*** Opening The data ***
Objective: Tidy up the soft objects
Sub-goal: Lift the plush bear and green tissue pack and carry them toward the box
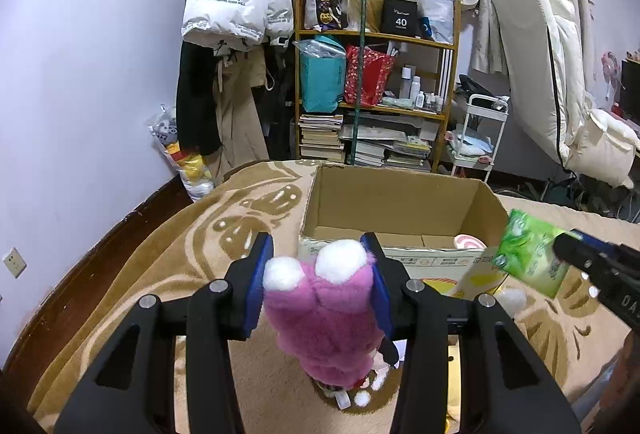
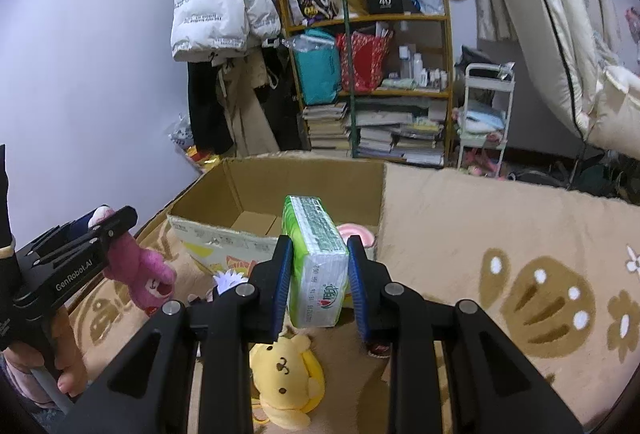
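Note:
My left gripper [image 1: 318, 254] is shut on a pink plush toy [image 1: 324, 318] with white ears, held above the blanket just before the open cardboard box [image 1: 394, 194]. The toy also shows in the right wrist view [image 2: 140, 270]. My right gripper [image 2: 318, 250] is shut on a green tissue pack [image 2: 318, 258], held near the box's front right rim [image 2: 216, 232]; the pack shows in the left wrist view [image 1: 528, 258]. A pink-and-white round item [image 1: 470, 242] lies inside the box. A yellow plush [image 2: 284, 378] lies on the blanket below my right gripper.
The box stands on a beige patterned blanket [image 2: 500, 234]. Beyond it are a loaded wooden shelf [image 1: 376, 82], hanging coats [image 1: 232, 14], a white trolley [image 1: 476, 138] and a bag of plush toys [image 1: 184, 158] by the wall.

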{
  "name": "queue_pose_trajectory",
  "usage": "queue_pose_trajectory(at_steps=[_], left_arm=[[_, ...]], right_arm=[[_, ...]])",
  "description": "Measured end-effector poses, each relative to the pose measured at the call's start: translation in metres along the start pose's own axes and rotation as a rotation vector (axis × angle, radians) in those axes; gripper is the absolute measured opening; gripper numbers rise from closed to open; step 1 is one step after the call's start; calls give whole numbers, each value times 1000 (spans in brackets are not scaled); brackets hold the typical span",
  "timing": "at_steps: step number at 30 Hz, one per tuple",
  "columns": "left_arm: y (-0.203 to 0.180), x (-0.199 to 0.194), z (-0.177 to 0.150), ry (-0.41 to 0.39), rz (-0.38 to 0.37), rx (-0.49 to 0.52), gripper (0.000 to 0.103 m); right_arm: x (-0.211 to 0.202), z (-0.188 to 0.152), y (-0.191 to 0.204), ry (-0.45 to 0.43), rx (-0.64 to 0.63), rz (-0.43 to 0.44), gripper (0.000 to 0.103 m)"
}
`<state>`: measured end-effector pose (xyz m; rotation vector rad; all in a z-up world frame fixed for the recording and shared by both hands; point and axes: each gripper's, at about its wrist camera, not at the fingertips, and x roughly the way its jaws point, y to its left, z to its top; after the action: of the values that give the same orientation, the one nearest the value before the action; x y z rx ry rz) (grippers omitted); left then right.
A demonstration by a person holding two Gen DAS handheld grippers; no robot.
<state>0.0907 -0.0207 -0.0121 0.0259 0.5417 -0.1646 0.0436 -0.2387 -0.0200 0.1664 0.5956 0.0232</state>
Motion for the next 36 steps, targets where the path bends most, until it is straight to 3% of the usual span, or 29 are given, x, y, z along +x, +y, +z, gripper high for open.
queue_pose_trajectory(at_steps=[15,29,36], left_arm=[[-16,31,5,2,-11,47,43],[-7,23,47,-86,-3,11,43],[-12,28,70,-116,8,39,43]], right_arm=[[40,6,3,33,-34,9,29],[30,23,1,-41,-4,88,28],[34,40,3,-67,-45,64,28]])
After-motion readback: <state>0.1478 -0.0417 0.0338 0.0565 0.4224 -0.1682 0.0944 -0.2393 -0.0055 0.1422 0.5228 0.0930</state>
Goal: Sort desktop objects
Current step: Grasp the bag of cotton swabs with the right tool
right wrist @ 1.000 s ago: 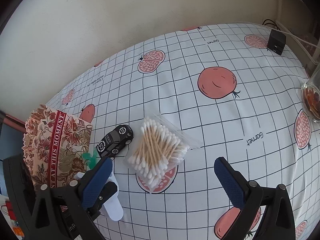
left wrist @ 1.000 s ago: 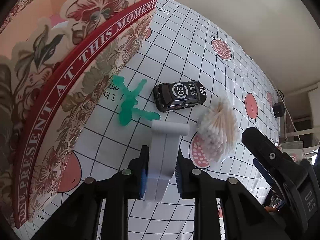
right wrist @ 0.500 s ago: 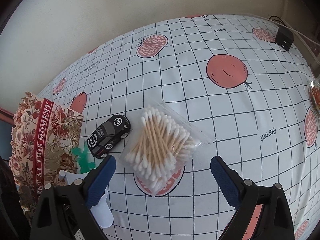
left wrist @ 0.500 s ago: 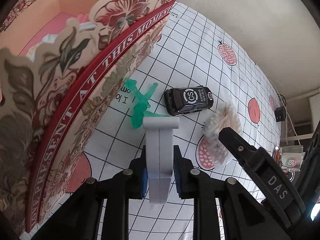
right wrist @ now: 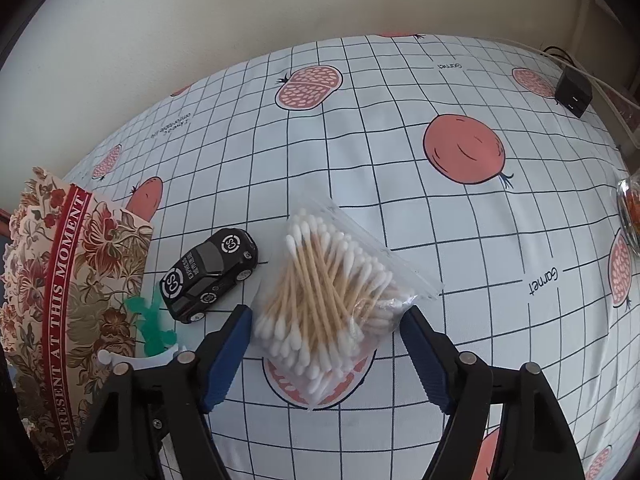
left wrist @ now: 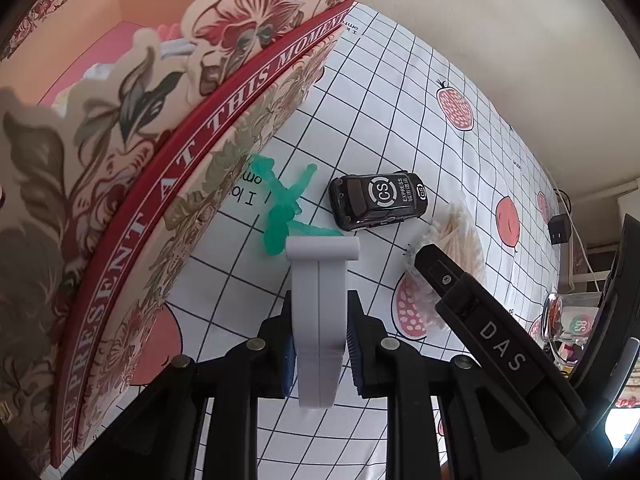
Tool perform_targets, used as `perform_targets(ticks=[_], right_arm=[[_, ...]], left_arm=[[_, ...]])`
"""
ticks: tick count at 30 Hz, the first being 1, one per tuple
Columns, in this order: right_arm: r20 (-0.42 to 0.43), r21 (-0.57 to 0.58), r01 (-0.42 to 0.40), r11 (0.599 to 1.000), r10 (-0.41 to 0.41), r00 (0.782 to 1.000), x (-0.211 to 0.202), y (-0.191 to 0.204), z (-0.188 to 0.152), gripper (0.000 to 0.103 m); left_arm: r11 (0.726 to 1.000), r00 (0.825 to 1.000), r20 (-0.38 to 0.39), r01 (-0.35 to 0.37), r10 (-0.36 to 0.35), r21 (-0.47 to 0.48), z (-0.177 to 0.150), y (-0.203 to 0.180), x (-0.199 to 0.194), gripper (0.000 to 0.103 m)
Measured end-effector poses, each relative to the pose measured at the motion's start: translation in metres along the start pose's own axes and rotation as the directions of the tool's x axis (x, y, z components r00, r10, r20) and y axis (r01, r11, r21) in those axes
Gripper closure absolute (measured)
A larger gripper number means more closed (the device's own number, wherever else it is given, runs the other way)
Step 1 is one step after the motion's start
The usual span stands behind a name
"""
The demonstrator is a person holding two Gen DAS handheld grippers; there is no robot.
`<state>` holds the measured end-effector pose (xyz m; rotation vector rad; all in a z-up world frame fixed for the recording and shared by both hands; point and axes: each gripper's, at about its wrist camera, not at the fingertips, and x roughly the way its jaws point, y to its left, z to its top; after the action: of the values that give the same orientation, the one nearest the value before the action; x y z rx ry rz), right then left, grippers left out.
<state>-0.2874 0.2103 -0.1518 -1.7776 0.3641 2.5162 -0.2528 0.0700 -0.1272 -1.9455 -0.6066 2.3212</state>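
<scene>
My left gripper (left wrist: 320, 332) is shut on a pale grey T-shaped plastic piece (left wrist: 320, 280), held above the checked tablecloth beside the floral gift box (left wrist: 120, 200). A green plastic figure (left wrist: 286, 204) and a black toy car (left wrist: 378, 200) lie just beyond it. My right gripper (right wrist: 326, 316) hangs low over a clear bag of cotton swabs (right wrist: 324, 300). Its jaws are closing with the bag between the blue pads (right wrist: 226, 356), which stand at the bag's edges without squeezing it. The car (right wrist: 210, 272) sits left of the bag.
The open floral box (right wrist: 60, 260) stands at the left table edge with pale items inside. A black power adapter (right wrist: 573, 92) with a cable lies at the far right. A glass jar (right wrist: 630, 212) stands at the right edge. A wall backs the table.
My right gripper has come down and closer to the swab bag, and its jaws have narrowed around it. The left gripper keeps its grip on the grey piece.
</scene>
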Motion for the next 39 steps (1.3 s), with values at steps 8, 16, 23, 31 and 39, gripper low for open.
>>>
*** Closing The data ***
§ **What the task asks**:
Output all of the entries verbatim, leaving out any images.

§ **Answer**:
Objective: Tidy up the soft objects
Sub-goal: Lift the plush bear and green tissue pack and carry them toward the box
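Note:
My left gripper [image 1: 318, 254] is shut on a pink plush toy [image 1: 324, 318] with white ears, held above the blanket just before the open cardboard box [image 1: 394, 194]. The toy also shows in the right wrist view [image 2: 140, 270]. My right gripper [image 2: 318, 250] is shut on a green tissue pack [image 2: 318, 258], held near the box's front right rim [image 2: 216, 232]; the pack shows in the left wrist view [image 1: 528, 258]. A pink-and-white round item [image 1: 470, 242] lies inside the box. A yellow plush [image 2: 284, 378] lies on the blanket below my right gripper.
The box stands on a beige patterned blanket [image 2: 500, 234]. Beyond it are a loaded wooden shelf [image 1: 376, 82], hanging coats [image 1: 232, 14], a white trolley [image 1: 476, 138] and a bag of plush toys [image 1: 184, 158] by the wall.
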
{
  "name": "queue_pose_trajectory",
  "usage": "queue_pose_trajectory(at_steps=[_], left_arm=[[_, ...]], right_arm=[[_, ...]])",
  "description": "Measured end-effector poses, each relative to the pose measured at the call's start: translation in metres along the start pose's own axes and rotation as a rotation vector (axis × angle, radians) in those axes; gripper is the absolute measured opening; gripper numbers rise from closed to open; step 1 is one step after the call's start; calls give whole numbers, each value times 1000 (spans in brackets are not scaled); brackets hold the typical span",
  "timing": "at_steps: step number at 30 Hz, one per tuple",
  "columns": "left_arm: y (-0.203 to 0.180), x (-0.199 to 0.194), z (-0.177 to 0.150), ry (-0.41 to 0.39), rz (-0.38 to 0.37), rx (-0.49 to 0.52), gripper (0.000 to 0.103 m); right_arm: x (-0.211 to 0.202), z (-0.188 to 0.152), y (-0.191 to 0.204), ry (-0.45 to 0.43), rx (-0.64 to 0.63), rz (-0.43 to 0.44), gripper (0.000 to 0.103 m)"
}
`<state>`: measured end-effector pose (xyz m; rotation vector rad; all in a z-up world frame fixed for the recording and shared by both hands; point and axes: each gripper's, at about its wrist camera, not at the fingertips, and x roughly the way its jaws point, y to its left, z to its top; after the action: of the values that give the same orientation, the one nearest the value before the action; x y z rx ry rz) (grippers omitted); left then right.
A demonstration by a person holding two Gen DAS handheld grippers; no robot.
<state>0.0907 -0.0207 -0.0121 0.0259 0.5417 -0.1646 0.0436 -0.2387 -0.0200 0.1664 0.5956 0.0232</state>
Motion for the next 36 steps, targets where the path bends most, until it is straight to 3% of the usual span, or 29 are given, x, y, z along +x, +y, +z, gripper high for open.
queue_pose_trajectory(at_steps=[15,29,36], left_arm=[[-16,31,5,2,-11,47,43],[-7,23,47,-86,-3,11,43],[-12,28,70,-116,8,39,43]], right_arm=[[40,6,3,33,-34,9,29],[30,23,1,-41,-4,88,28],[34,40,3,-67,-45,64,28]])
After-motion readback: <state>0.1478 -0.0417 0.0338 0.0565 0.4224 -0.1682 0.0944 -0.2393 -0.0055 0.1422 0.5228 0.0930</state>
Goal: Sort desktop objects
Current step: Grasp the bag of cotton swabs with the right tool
right wrist @ 1.000 s ago: 
left wrist @ 1.000 s ago: 
right wrist @ 0.500 s ago: 
left wrist @ 0.500 s ago: 
right wrist @ now: 
left wrist @ now: 
Tool perform_targets, used as `perform_targets(ticks=[_], right_arm=[[_, ...]], left_arm=[[_, ...]])`
"""
ticks: tick count at 30 Hz, the first being 1, one per tuple
Columns, in this order: right_arm: r20 (-0.42 to 0.43), r21 (-0.57 to 0.58), r01 (-0.42 to 0.40), r11 (0.599 to 1.000), r10 (-0.41 to 0.41), r00 (0.782 to 1.000), x (-0.211 to 0.202), y (-0.191 to 0.204), z (-0.188 to 0.152), gripper (0.000 to 0.103 m); left_arm: r11 (0.726 to 1.000), r00 (0.825 to 1.000), r20 (-0.38 to 0.39), r01 (-0.35 to 0.37), r10 (-0.36 to 0.35), r21 (-0.47 to 0.48), z (-0.177 to 0.150), y (-0.203 to 0.180), x (-0.199 to 0.194), gripper (0.000 to 0.103 m)
Measured end-effector poses, each relative to the pose measured at the motion's start: translation in metres along the start pose's own axes and rotation as the directions of the tool's x axis (x, y, z components r00, r10, r20) and y axis (r01, r11, r21) in those axes
Gripper closure absolute (measured)
A larger gripper number means more closed (the device's own number, wherever else it is given, runs the other way)
Step 1 is one step after the motion's start
The usual span stands behind a name
"""
The demonstrator is a person holding two Gen DAS handheld grippers; there is no robot.
`<state>` holds the measured end-effector pose (xyz m; rotation vector rad; all in a z-up world frame fixed for the recording and shared by both hands; point and axes: each gripper's, at about its wrist camera, not at the fingertips, and x roughly the way its jaws point, y to its left, z to its top; after the action: of the values that give the same orientation, the one nearest the value before the action; x y z rx ry rz), right then left, grippers left out.
<state>-0.2874 0.2103 -0.1518 -1.7776 0.3641 2.5162 -0.2528 0.0700 -0.1272 -1.9455 -0.6066 2.3212</state>
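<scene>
My left gripper (left wrist: 320, 332) is shut on a pale grey T-shaped plastic piece (left wrist: 320, 280), held above the checked tablecloth beside the floral gift box (left wrist: 120, 200). A green plastic figure (left wrist: 286, 204) and a black toy car (left wrist: 378, 200) lie just beyond it. My right gripper (right wrist: 326, 316) hangs low over a clear bag of cotton swabs (right wrist: 324, 300). Its jaws are closing with the bag between the blue pads (right wrist: 226, 356), which stand at the bag's edges without squeezing it. The car (right wrist: 210, 272) sits left of the bag.
The open floral box (right wrist: 60, 260) stands at the left table edge with pale items inside. A black power adapter (right wrist: 573, 92) with a cable lies at the far right. A glass jar (right wrist: 630, 212) stands at the right edge. A wall backs the table.
My right gripper has come down and closer to the swab bag, and its jaws have narrowed around it. The left gripper keeps its grip on the grey piece.
</scene>
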Motion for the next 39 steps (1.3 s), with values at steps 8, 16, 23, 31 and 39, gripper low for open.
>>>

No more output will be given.